Yet a political party without a stable source of income and a lever for investment is improvident, especially in a poor country.

Cristal Ventures Limited (CVL) is the Rwandan Patriotic Front’s (RPF) business arm.

Balancing a political and business duty, CVL has consistently ventured in sectors that were unattractive to private investors, yet strategic to the ambitions of the country. In telecom, for instance, the South African operator MTN was not too keen on entering the Rwandan market, twenty years ago. Let me rephrase: MTN had never ventured outside of South Africa.

To attract the South African brand, CVL – then Tristar LTD – provided most of the funding, the guarantees and encouraged private investors to join in on the telecom business. Yet, when the company became stable only a few years into operation in Rwanda, CVL began its withdrawal by selling its shares to private investors. That has been the business model of CVL: blazing the trail for a strategic sector of the economy, make it vibrant and profitable, attract other investors, then sell its shares to private operators and ventures into the next green field.

Imagine Aliko Dangote leaving his cement factories to other investors because he wants to take up a new challenge of sending Nigerian astronauts into space… From a patriotic standpoint, the model is brilliant.

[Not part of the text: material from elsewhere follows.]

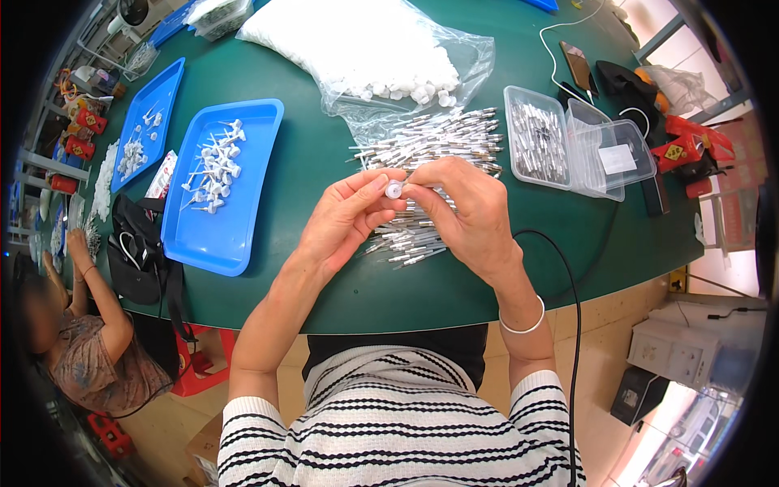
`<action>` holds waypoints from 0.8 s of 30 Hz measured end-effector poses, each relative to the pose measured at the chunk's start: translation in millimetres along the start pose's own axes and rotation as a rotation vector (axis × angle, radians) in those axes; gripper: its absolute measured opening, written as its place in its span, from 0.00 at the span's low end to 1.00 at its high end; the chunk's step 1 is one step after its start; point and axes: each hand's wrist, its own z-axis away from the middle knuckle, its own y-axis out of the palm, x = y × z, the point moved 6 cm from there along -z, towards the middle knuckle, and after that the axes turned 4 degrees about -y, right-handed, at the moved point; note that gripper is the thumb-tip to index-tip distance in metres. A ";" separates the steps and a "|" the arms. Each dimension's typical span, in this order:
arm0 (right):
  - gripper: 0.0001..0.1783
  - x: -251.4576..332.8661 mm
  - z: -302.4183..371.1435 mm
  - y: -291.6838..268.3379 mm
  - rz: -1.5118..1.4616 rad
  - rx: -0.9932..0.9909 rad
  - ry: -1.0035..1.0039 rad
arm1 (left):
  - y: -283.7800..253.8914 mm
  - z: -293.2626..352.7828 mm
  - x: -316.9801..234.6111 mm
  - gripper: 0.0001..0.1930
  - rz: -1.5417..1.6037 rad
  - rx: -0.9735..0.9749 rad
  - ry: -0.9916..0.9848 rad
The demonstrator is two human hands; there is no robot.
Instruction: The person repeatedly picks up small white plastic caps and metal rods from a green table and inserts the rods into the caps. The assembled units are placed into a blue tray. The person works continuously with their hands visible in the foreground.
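Observation:
Above the near part of the table, my left hand [347, 213] pinches a small white round plastic cap [394, 190] between thumb and fingertips. My right hand [469, 213] meets it there, thumb and forefinger pressed together at the cap's right side; whatever they grip is hidden. Just beyond and under my hands lies a heap of thin metal rods with white sleeves [442, 140]. Further back, a large clear plastic bag [466, 57] spills similar white caps [403, 85]. To the left, a blue tray [243, 258] holds several white-headed rods [215, 166].
A clear plastic box of rods [538, 138] stands right of the heap, beside empty-looking clear containers [610, 154]. A phone [578, 66] with a white cable lies behind. A black bag [134, 252] and second blue tray [150, 105] are left, near a seated co-worker [105, 341]. A black cable [578, 325] hangs over the table edge.

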 end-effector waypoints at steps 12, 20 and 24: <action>0.07 0.4 0.2 1.2 0.037 0.011 0.000 | -1.3 -0.3 0.8 0.13 -0.054 -0.023 0.007; 0.06 0.5 -0.2 1.3 0.070 0.027 -0.003 | -1.2 0.0 -1.0 0.13 -0.096 -0.032 0.022; 0.06 1.2 0.0 1.1 0.075 0.015 0.000 | -1.2 -0.2 -1.1 0.13 -0.100 -0.033 0.023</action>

But Rwanda isn’t Singapore or Qatar. There is no endless source of cash, therefore in each of its business ventures CVL must make profit. 

However, for Rwanda to rank top on World Bank’s ‘easy of doing business index’ it must show absence of undue competition in the country. CVL must compete on the same footing as other businesses in the private sector, with no favor from government. 

Rwanda can only attract FDI if investors are confident they won’t be forced to kickback ten percent or enter forced joint-ventures with CVL on major contracts. On the other hand, CVL assets too aren’t to be treated as ‘res nullius (that which belongs to no one and to everyone), with party commissioners getting hefty executive positions for wives and relatives in ‘our’ company or ruin the business model to bankroll political elections.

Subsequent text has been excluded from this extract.